All lines from the one containing "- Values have" down to the one containing "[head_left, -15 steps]", both ends included, are to be given again exactly; omit the rest of the listing below.
╭──
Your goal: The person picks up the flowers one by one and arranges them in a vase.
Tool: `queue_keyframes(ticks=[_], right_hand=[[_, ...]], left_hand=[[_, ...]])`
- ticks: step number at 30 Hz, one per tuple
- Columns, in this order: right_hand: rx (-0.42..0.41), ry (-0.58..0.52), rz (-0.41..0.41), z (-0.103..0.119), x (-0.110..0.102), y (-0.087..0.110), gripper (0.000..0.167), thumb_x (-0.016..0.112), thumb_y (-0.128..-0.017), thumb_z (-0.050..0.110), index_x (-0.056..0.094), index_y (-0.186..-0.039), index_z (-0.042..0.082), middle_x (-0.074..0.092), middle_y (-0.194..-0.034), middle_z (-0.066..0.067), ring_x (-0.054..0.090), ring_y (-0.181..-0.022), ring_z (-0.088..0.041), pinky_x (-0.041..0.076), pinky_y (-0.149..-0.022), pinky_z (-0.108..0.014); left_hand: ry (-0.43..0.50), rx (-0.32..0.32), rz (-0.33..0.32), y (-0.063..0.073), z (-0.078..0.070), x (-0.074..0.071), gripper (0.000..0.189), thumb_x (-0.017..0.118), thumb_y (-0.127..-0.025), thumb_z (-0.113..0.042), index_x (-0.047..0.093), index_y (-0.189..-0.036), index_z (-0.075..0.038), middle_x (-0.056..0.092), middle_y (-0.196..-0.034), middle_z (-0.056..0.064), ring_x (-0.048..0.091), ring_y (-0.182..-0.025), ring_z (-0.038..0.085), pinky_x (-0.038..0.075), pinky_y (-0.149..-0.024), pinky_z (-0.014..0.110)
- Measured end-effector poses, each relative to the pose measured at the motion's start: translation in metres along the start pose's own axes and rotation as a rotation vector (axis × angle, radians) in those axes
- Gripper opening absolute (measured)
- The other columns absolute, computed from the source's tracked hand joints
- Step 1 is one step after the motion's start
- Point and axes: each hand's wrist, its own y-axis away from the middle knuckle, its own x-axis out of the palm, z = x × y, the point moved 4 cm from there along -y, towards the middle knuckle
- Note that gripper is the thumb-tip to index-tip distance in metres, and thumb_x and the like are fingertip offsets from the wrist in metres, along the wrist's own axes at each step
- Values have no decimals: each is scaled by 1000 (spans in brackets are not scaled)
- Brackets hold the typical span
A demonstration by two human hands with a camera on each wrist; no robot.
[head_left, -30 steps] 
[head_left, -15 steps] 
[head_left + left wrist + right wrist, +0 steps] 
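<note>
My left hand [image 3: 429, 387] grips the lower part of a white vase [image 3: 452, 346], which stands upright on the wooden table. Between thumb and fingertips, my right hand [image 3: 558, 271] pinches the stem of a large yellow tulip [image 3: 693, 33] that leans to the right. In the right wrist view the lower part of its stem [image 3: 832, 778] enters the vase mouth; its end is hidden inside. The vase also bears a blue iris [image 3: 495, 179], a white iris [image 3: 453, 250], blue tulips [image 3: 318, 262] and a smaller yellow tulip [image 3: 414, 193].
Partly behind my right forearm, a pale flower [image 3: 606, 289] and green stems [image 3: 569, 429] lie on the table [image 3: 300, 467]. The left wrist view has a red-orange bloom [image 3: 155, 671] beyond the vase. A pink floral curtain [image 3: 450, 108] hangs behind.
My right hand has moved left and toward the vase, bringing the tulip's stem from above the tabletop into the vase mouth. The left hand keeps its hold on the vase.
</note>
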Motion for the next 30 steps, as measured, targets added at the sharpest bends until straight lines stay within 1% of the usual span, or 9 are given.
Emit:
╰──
» Response to the task:
- Values have no decimals: each is scaled by 1000 (spans in brackets are not scaled)
- Brackets hold the typical span
A demonstration by two human hands with a camera on each wrist; no robot.
[head_left, -30 steps] 
[head_left, -15 steps] 

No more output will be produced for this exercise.